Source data
=== Begin Enclosure ===

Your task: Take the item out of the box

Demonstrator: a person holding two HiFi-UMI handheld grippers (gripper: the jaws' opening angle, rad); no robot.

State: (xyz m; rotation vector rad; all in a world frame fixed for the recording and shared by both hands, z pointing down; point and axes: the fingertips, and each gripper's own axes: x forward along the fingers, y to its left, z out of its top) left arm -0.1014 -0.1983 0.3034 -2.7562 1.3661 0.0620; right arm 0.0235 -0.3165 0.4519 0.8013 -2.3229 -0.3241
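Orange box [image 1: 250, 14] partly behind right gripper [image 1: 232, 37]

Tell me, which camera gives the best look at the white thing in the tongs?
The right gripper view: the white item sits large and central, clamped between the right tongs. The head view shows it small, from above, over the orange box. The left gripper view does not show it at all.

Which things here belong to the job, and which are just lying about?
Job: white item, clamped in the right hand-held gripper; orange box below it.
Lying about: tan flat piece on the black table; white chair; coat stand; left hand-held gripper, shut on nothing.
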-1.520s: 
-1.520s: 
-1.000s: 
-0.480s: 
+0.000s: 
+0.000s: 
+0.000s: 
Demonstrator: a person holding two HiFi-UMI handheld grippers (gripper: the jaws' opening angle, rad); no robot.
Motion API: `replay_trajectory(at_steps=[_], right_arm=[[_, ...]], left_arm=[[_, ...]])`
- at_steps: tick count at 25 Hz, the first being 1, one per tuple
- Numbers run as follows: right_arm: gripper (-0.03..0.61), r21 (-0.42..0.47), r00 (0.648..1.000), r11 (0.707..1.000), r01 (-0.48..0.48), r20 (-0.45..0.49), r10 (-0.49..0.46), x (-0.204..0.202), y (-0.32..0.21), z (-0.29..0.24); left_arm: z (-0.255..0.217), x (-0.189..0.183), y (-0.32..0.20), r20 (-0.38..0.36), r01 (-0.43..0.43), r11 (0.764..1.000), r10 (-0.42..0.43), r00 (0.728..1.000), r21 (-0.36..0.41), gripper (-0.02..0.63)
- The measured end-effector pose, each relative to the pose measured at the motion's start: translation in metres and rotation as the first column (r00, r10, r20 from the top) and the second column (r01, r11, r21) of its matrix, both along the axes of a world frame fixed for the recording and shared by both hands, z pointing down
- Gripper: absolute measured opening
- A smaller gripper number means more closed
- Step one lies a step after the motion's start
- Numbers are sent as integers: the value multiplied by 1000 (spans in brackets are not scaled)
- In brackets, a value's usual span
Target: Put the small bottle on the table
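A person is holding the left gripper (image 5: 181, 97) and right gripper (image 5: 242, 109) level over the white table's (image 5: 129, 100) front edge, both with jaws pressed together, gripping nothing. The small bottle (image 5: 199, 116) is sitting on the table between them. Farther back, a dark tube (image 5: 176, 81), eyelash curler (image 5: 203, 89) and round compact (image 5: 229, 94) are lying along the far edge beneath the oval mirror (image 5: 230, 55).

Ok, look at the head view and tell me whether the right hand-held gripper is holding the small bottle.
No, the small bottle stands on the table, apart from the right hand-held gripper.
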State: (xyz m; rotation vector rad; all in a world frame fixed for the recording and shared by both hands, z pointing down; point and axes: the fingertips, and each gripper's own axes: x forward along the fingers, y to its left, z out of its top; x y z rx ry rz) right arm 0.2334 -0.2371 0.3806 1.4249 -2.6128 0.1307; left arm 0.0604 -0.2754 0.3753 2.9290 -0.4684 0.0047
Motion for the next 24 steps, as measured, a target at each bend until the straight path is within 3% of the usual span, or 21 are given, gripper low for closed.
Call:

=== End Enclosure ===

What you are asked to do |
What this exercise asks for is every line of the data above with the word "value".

Written reply |
- Numbers are sent as integers: the value multiplied by 1000 (spans in brackets are not scaled)
- In brackets, a value's usual span

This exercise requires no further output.